■ **MATERIAL PROVIDED**:
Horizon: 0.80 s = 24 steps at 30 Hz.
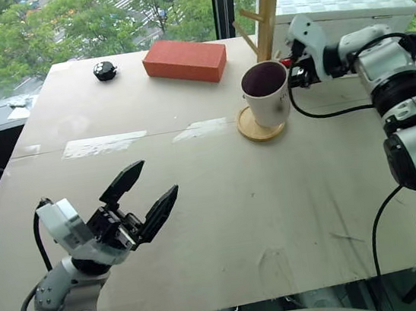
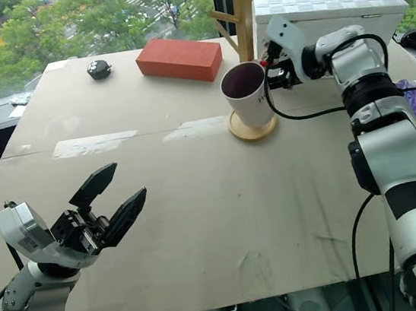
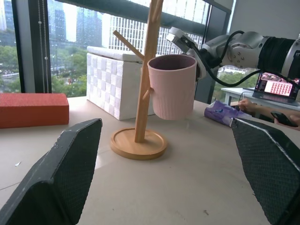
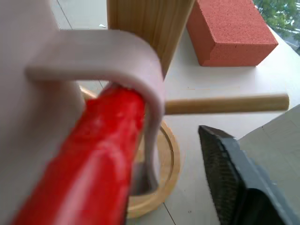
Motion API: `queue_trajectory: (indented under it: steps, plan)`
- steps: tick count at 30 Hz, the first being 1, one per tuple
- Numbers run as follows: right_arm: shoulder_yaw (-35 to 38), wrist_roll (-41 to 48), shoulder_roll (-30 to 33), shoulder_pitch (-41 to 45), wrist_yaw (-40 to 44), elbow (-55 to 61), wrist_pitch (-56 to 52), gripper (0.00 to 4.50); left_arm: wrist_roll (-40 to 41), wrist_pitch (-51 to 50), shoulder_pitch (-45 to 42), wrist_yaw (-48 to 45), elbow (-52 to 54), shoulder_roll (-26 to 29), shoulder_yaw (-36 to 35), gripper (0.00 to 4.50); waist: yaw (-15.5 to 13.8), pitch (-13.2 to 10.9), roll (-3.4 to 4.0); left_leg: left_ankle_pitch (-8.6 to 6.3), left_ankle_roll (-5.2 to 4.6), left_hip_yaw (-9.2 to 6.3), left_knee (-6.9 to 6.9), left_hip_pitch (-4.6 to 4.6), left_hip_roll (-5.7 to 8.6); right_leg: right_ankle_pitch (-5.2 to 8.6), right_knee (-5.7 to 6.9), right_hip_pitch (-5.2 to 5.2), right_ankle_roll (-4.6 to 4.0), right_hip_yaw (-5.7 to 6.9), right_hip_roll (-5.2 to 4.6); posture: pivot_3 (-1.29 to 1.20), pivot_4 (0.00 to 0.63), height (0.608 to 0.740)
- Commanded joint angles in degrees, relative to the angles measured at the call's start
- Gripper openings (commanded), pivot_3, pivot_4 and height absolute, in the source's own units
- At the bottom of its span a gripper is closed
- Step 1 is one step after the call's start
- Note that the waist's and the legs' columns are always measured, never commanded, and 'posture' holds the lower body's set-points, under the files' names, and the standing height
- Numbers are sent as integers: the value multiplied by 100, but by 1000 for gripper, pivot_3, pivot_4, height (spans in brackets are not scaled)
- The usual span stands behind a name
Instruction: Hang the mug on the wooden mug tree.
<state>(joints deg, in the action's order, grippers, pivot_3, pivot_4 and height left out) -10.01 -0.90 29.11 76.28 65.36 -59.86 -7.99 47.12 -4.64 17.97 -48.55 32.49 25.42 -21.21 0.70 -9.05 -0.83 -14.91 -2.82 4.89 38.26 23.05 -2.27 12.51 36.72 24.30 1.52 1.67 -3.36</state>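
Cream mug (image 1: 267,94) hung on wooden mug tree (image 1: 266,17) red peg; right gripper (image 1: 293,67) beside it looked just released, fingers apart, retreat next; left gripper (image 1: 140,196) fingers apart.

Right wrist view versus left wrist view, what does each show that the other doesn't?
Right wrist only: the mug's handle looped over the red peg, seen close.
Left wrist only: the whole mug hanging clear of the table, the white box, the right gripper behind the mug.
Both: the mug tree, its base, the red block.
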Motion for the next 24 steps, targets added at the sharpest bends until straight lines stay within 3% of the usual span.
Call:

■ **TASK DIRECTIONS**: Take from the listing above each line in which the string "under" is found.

■ **ANSWER BOX**:
Motion API: `queue_trajectory: (indented under it: steps, plan)`
- Note that the waist's and the legs' columns are always measured, never commanded, and 'posture' holds the lower body's set-points, under the files' names, and the standing height

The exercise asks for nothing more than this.